En tant qu’acteur majeur dans la location longue durée, Arval a tout intérêt à rassurer les acheteurs de véhicules électriques de seconde main. L’entreprise le fait déjà en fournissant à la revente les certificats de State of Health (SoH) qui informent de l’état de santé de la batterie de ses véhicules. Pour dissiper ces impressions, Arval avait déjà réalisé cet exercice de transparence sur une partie des certificats édités en 2025, un peu plus de 8 000 véhicules. L’entreprise reproduit l’expérience cette année avec un panel plus large de 24 000 unités.
Une dégradation lente loin de la « batterie jetable » critiquée
L’analyse de ces 24 000 certificats, issus de véhicules circulant dans 11 pays européens, permet de dégager une courbe de vieillissement bien loin des scénarios catastrophes. Il convient néanmoins de préciser qu’un tiers de ces véhicules étaient des hybrides PHEV dont la batterie ne subit pas tout à fait le même usage que celle d’une voiture électrique. Les chiffres d’Arval montrent une dégradation qui, après une légère baisse initiale, devient extrêmement stable : environ 1 % de capacité perdue tous les 25 000 km.

Deux chiffres sont mis en avant par l’étude :
- À 70 000 km : la batterie affiche encore 93 % de sa capacité initiale en moyenne.
- À 160 000 km (ou après 6 ans d’usage) : le fameux State of Health (SoH) se maintient au-dessus des 90 %.
Pour un acheteur d’occasion, cela signifie que même une voiture ayant déjà bien roulé dispose d’un potentiel de longévité largement supérieur aux besoins quotidiens, tordant ainsi le cou à l’image de la batterie « jetable ». Il convient toujours d’être prudent avec les chiffres annoncés : il manque quelques informations pour juger pleinement des résultats, mais ils donnent néanmoins un ordre de grandeur crédible.
Une différence entre les générations d’électriques
Un autre enseignement se dégage également de cette étude. Il concerne l’évolution technologique des batteries vis-à-vis de la dégradation. Les progrès réalisés sur la chimie des cellules, mais aussi sur les systèmes de refroidissement et de gestion d’énergie (BMS) se reflètent dans la durée de vie des batteries.
Arval note que les véhicules de conception plus récente affichent un état de santé 2 à 3 points plus élevé que les modèles plus anciens à kilométrage équivalent. Cette fiabilité accrue suggère que le marché de l’occasion sera de plus en plus serein à mesure que les parcs de véhicules se renouvellent.

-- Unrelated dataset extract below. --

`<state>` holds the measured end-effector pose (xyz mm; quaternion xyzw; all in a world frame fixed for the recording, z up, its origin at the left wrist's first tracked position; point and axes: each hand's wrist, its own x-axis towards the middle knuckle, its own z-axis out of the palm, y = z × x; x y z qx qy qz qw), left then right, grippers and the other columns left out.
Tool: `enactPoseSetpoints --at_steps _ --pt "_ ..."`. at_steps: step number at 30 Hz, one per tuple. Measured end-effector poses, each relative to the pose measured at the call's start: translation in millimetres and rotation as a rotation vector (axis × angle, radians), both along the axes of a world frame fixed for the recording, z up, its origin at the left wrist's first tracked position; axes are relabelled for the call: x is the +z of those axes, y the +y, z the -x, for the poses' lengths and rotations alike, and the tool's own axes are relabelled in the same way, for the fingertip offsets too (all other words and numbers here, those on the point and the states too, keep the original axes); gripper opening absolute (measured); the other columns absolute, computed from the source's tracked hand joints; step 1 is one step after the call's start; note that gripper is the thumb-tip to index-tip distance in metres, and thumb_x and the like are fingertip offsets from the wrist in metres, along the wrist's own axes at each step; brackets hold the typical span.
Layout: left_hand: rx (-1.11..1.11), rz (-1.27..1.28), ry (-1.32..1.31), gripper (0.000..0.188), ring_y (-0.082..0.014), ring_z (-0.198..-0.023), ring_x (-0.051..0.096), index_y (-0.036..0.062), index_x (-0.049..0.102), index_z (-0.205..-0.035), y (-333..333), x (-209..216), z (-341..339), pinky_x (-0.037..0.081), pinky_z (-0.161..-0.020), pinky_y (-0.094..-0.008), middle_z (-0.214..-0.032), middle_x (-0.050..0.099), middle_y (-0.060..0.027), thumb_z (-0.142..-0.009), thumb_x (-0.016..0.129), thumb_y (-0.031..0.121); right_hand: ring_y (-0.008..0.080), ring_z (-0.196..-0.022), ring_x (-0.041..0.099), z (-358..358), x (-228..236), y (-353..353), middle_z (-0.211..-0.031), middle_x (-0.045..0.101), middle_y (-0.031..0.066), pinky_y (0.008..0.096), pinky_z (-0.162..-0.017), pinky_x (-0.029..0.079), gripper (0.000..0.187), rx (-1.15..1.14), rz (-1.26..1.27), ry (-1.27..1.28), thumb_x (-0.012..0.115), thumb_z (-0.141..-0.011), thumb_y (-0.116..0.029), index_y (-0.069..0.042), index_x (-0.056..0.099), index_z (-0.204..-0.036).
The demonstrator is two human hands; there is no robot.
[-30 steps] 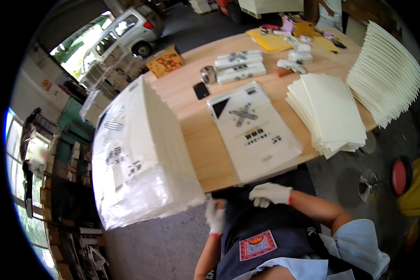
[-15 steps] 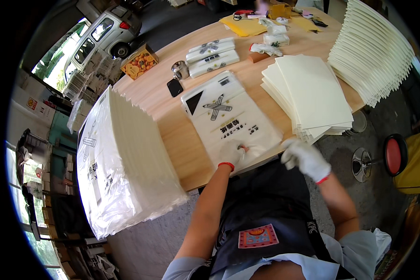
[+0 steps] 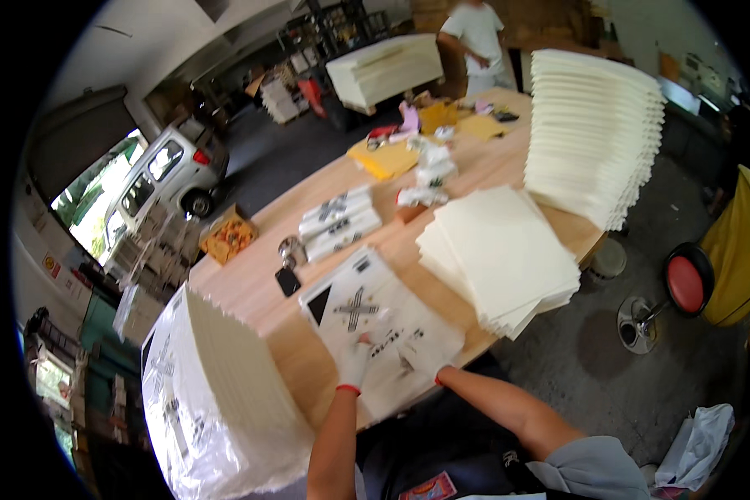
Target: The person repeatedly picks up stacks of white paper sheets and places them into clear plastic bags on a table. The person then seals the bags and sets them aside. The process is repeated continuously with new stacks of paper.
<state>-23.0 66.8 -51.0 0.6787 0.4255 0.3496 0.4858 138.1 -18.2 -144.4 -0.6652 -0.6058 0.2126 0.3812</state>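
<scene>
A stack of printed clear plastic bags [image 3: 342,292], marked with crossed pencils and a black corner, lies in front of me on the wooden table. My left hand [image 3: 354,364], in a white glove with a red cuff, rests on the stack's left part, its fingers stretched forward and a bare fingertip showing. Opposite it, my right hand [image 3: 426,353], gloved the same way, lies across the lower right of the top bag with its fingers extended leftward. Slight blur softens both hands. Just right of the bags sits a fanned pile of cream paper sheets [image 3: 508,250].
A tall bagged stack of paper [image 3: 225,408] stands left; another tall paper stack [image 3: 592,133] rises at the far right. Rolled bags [image 3: 339,223], a phone [image 3: 287,282], a metal pot [image 3: 291,250] and a fruit box [image 3: 228,236] sit beyond. A person [image 3: 477,42] stands behind the table.
My right hand has come in from beside the table edge onto the bags. My left hand has moved further up the bags. The view has tilted up, bringing the person and a loaded forklift into sight.
</scene>
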Motion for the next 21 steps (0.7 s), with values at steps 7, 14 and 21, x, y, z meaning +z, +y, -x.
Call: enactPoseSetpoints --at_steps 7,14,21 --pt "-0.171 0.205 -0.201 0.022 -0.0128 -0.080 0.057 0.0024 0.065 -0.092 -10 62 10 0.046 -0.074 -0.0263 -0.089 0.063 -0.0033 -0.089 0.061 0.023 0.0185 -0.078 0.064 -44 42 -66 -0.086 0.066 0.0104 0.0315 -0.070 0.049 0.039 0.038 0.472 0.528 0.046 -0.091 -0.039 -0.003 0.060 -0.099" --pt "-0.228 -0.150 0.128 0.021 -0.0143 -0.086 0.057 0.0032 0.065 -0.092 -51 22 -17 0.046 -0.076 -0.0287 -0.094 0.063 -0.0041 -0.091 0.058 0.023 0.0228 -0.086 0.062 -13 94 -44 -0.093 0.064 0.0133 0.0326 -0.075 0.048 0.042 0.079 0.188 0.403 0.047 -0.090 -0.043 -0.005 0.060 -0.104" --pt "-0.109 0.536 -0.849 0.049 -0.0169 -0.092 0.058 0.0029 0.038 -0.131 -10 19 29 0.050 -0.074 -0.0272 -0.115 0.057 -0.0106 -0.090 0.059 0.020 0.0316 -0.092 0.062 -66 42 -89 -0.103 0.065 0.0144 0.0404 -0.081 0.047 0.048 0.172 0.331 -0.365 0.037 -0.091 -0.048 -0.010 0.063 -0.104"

Ce sera un indicateur à suivre sur les prochaines années, car le mode de recharge (charge lente AC ou rapide DC) a souvent été pointé du doigt pour affecter les batteries. La multiplication des stations rapides et leur usage plus fréquent auraient pu accélérer la dégradation sur les véhicules récents. Ce n’est pas ce que souligne l’étude. Toutefois, ni les marques des véhicules, ni le type de chimie des batteries, ni le mode de recharge le plus fréquent ne sont spécifiés. Les résultats restent donc un peu génériques pour en tirer de vrais enseignements.
Vers plus de transparence dès 2027
Si Arval prend les devants en s’associant à des organismes indépendants comme Moba ou Aviloo pour certifier ses batteries, cette pratique est amenée à devenir la norme légale. Dès 2027, un affichage au tableau de bord (ou écran central) devra indiquer l’état de santé de la batterie au conducteur. Il sera basé sur un indicateur standardisé nommé SOCE ou State of Certified Energy (état de santé de la batterie certifié).

Un document numérique nommé « passeport batterie » suivra également chaque batterie pour retracer son historique et sa capacité réelle. Cela garantira une transaction fiable entre particuliers comme pour les professionnels.
Les choses évoluent dans le bon sens. Et en attendant ces nouvelles obligations, les données d’études comme celle d’Arval confirment une chose : sur la question de la durabilité, la batterie électrique est en train de gagner son combat contre les préjugés.